• WORK REQUIRED: Please reproduce all of the listing below exactly and drop its images.

---

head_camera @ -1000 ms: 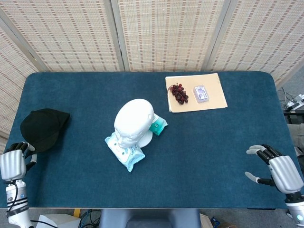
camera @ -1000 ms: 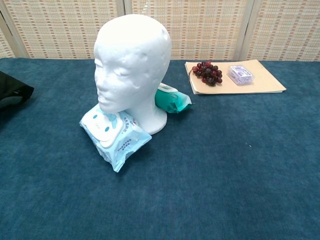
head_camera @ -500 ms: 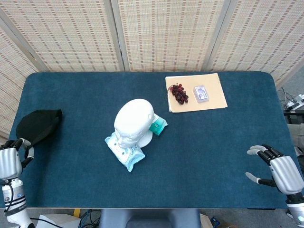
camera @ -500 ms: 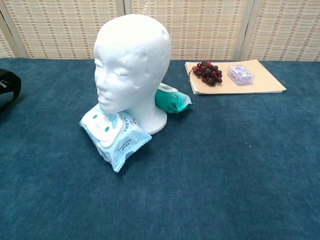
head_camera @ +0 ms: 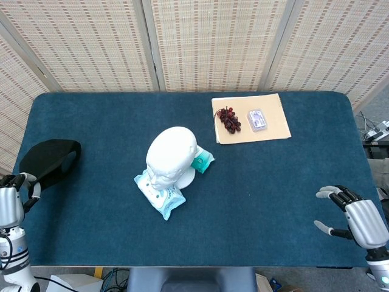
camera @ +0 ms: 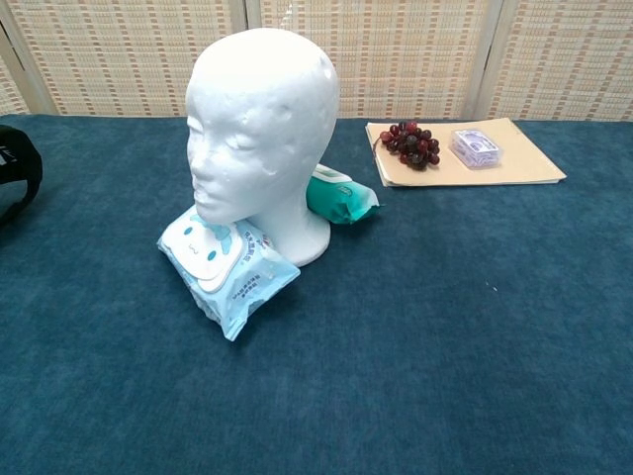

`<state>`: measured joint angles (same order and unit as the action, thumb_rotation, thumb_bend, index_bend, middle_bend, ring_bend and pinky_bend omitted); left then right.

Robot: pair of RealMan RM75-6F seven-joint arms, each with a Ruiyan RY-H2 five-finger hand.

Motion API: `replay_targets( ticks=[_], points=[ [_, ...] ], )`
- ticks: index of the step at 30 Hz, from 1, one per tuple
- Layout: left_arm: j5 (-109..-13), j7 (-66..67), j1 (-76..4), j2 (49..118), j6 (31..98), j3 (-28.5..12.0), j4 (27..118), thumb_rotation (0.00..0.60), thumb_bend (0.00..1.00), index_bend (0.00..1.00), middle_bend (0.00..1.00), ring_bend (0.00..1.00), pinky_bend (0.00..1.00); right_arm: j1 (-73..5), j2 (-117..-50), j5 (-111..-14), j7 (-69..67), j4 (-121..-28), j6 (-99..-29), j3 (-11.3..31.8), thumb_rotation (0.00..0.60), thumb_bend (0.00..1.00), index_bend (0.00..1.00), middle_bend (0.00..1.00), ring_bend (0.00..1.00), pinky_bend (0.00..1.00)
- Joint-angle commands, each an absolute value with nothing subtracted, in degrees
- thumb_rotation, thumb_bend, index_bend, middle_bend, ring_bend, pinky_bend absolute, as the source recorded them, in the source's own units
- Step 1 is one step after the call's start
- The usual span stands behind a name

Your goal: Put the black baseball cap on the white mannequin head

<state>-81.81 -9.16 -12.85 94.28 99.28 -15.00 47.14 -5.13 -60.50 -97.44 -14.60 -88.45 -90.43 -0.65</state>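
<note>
At the far left edge of the table, the black cap (head_camera: 47,159) is bunched up and partly raised off the blue cloth, with the left hand (head_camera: 13,199) just below it at the table's corner. A second ago the cap lay flat and spread wider, a little further in from the edge; since then it has been dragged toward the corner and folded narrower, and in the chest view only a dark sliver of it (camera: 18,178) shows at the left border. The left hand's fingers curl up against the cap's near edge, so it looks to be gripping the cap, though the contact itself is too small to confirm.

I judge that the pick-up is under way and the carry has not begun. The white foam head (head_camera: 171,157) stands bare near the middle of the table, well apart from the cap, facing the robot. A light blue wipes pack (head_camera: 159,193) lies against its base in front and a teal pack (head_camera: 202,160) sits beside it on the right.

The right hand (head_camera: 355,218) hovers over the near right corner, fingers spread and holding nothing, unchanged over the last second.
</note>
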Motion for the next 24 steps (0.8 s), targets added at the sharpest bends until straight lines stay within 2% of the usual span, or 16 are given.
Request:
replay_targets(
  ticks=[1, 24],
  points=[
    [-82.52, -8.81, -13.19, 93.65, 100.21, -15.00, 47.47, 0.600, 0.36, 0.83, 0.70, 0.49, 0.56, -5.12, -60.49, -97.47, -14.67, -88.44, -90.50, -0.64, 0.600, 0.04, 0.35, 0.32, 0.26, 0.43],
    [-87.52, -4.99, -17.24, 87.11, 107.50, -17.03, 54.93, 0.600, 0.37, 0.86, 0.73, 0.51, 0.58, -5.06, -60.43, -97.43, -14.86, -88.40, -90.61, -0.58, 0.600, 0.04, 0.35, 0.32, 0.26, 0.43]
  ],
)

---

• REPLY:
head_camera @ -1000 ms: 
camera @ -1000 ms: 
head_camera @ -500 ms: 
camera @ -500 ms: 
head_camera @ +0 ms: 
camera @ +0 ms: 

`<state>`: measured joint angles (same order and unit as the action, thumb_rotation, thumb_bend, index_bend, middle_bend, ring_bend and pinky_bend omitted); left then right.

Robot: pair of RealMan RM75-6F seven-joint arms, each with a Ruiyan RY-H2 five-finger hand.

Motion API: `replay_targets( ticks=[_], points=[ [_, ...] ], )`
- ticks: index of the step at 30 Hz, from 1, one per tuple
- Layout: left_arm: j5 (-109..-13), j7 (-66..67), j1 (-76..4), j2 (49..118), j6 (31..98), j3 (-28.5..12.0), j4 (27..118), thumb_rotation (0.00..0.60), thumb_bend (0.00..1.00), index_bend (0.00..1.00), middle_bend (0.00..1.00), ring_bend (0.00..1.00), pinky_bend (0.00..1.00); right_arm: j1 (-73..5), j2 (-117..-50), j5 (-111..-14), j7 (-69..67), j4 (-121..-28), j6 (-99..-29), j3 (-11.3..31.8), thumb_rotation (0.00..0.60), thumb_bend (0.00..1.00), index_bend (0.00..1.00), middle_bend (0.00..1.00), ring_bend (0.00..1.00), pinky_bend (0.00..1.00)
- Joint-angle commands, each an absolute value with nothing subtracted, in degrees
- thumb_rotation, thumb_bend, index_bend, middle_bend, ring_bend, pinky_bend absolute, as the source recorded them, in the source's own units
- Step 1 is one step after the call's start
- The usual span stands behind a name

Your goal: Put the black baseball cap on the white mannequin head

<state>-81.81 -9.16 -12.85 94.28 99.28 -15.00 47.14 -5.13 -60.50 -97.44 -14.60 -88.45 -90.43 -0.65</state>
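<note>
At the far left edge of the table, the black cap (head_camera: 47,159) is bunched up and partly raised off the blue cloth, with the left hand (head_camera: 13,199) just below it at the table's corner. A second ago the cap lay flat and spread wider, a little further in from the edge; since then it has been dragged toward the corner and folded narrower, and in the chest view only a dark sliver of it (camera: 18,178) shows at the left border. The left hand's fingers curl up against the cap's near edge, so it looks to be gripping the cap, though the contact itself is too small to confirm.

I judge that the pick-up is under way and the carry has not begun. The white foam head (head_camera: 171,157) stands bare near the middle of the table, well apart from the cap, facing the robot. A light blue wipes pack (head_camera: 159,193) lies against its base in front and a teal pack (head_camera: 202,160) sits beside it on the right.

The right hand (head_camera: 355,218) hovers over the near right corner, fingers spread and holding nothing, unchanged over the last second.
</note>
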Motion for the next 24 steps (0.8 s), targets added at the sharpest bends until straight lines stay within 2% of the usual span, or 16 are given.
Request:
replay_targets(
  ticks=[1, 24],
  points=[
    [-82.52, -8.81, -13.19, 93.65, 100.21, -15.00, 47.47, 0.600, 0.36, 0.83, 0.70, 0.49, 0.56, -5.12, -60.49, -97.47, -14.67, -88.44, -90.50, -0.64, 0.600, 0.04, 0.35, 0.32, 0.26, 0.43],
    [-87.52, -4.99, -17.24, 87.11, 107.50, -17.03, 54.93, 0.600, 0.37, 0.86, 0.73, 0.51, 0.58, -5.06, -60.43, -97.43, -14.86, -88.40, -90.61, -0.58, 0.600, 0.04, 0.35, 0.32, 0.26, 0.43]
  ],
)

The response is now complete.